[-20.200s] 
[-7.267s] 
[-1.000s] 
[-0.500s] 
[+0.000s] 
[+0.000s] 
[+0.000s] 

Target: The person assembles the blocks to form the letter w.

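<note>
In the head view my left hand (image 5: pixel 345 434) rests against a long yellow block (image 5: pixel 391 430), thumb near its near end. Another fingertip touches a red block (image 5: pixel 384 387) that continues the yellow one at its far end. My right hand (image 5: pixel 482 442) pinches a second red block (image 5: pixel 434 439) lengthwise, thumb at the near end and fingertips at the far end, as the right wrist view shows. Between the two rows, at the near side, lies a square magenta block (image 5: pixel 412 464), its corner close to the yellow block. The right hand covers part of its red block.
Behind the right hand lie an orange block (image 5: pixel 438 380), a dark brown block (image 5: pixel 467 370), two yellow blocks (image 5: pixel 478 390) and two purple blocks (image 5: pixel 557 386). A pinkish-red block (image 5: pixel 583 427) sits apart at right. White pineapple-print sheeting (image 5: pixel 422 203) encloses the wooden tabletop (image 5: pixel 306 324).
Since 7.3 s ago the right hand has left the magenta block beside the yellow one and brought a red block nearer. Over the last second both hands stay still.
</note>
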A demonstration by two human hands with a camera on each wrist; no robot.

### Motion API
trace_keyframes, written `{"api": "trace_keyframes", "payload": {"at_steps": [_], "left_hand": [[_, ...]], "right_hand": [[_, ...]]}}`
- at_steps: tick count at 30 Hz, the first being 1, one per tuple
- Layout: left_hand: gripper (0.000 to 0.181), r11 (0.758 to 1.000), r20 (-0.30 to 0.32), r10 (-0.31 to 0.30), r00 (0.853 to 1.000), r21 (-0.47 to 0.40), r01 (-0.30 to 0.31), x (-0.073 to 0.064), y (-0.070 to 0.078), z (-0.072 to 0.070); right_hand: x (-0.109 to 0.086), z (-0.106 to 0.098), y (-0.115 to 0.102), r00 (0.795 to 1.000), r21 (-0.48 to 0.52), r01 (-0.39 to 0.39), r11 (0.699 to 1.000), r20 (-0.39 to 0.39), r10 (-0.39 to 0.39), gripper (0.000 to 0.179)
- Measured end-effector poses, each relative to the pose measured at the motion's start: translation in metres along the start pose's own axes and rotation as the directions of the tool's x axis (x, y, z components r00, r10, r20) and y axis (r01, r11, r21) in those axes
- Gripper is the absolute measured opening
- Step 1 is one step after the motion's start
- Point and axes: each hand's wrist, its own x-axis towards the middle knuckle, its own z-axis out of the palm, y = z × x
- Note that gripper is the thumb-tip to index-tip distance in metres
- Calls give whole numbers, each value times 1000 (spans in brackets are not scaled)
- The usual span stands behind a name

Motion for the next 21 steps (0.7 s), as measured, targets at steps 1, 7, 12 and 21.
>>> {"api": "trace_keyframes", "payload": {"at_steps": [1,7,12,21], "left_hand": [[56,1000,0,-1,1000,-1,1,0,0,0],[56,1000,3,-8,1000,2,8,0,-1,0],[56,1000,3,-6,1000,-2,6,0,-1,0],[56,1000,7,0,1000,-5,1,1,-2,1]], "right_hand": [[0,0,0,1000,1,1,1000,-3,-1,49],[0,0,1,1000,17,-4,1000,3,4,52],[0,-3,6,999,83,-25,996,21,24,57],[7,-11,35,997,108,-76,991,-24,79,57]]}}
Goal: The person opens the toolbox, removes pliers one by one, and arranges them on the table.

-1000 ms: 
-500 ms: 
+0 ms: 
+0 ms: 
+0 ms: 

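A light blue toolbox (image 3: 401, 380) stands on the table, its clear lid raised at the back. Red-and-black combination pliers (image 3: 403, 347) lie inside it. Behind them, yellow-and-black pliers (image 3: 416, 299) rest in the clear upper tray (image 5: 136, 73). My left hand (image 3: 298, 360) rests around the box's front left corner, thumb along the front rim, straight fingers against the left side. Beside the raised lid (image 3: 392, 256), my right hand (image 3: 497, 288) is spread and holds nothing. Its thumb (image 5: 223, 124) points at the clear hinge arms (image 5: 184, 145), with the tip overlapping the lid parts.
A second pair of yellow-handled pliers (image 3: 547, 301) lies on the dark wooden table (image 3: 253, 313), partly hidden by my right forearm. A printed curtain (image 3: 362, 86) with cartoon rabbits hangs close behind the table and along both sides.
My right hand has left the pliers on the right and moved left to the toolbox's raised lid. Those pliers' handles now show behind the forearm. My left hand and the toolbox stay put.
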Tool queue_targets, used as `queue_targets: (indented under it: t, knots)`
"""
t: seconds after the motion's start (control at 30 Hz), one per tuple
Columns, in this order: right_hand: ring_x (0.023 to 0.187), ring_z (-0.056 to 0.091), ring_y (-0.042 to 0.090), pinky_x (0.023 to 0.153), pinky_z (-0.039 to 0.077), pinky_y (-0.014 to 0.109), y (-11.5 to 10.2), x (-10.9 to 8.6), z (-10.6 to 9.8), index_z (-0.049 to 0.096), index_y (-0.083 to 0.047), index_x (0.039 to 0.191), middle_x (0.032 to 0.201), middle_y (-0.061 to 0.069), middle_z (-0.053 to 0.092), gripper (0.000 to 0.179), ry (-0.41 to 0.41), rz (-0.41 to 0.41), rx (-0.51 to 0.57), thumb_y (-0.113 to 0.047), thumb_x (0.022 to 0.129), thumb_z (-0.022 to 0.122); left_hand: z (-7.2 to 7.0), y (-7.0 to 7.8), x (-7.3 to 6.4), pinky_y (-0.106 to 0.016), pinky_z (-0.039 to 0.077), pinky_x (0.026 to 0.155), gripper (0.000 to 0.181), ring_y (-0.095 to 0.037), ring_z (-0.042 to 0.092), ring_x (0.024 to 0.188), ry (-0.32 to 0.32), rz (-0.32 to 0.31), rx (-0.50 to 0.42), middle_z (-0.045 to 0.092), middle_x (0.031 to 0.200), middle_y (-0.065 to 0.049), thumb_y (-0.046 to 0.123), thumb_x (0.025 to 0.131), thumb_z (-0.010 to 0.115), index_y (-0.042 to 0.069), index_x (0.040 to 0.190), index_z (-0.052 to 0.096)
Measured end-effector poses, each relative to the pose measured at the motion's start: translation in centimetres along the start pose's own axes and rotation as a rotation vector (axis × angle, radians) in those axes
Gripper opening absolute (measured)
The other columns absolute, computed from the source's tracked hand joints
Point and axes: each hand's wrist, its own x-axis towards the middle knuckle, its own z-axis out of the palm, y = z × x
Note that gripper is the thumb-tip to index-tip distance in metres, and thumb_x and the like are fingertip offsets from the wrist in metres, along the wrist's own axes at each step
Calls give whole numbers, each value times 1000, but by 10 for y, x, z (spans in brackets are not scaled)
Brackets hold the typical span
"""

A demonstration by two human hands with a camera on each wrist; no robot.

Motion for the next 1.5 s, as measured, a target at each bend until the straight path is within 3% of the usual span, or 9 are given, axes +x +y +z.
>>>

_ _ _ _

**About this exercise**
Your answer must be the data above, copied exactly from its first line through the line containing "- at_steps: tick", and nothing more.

**Expected output**
[-20.200s] 
[-7.267s] 
[-1.000s] 
[-0.500s] 
[+0.000s] 
[+0.000s] 
[+0.000s] 

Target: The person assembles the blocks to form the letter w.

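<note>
In the head view my left hand (image 5: pixel 345 434) rests against a long yellow block (image 5: pixel 391 430), thumb near its near end. Another fingertip touches a red block (image 5: pixel 384 387) that continues the yellow one at its far end. My right hand (image 5: pixel 482 442) pinches a second red block (image 5: pixel 434 439) lengthwise, thumb at the near end and fingertips at the far end, as the right wrist view shows. Between the two rows, at the near side, lies a square magenta block (image 5: pixel 412 464), its corner close to the yellow block. The right hand covers part of its red block.
Behind the right hand lie an orange block (image 5: pixel 438 380), a dark brown block (image 5: pixel 467 370), two yellow blocks (image 5: pixel 478 390) and two purple blocks (image 5: pixel 557 386). A pinkish-red block (image 5: pixel 583 427) sits apart at right. White pineapple-print sheeting (image 5: pixel 422 203) encloses the wooden tabletop (image 5: pixel 306 324).
Since 7.3 s ago the right hand has left the magenta block beside the yellow one and brought a red block nearer. Over the last second both hands stay still.
</note>
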A demonstration by two human hands with a camera on each wrist; no robot.

### Motion API
trace_keyframes, written `{"api": "trace_keyframes", "payload": {"at_steps": [_], "left_hand": [[_, ...]], "right_hand": [[_, ...]]}}`
- at_steps: tick count at 30 Hz, the first being 1, one per tuple

This finishes the output for the exercise.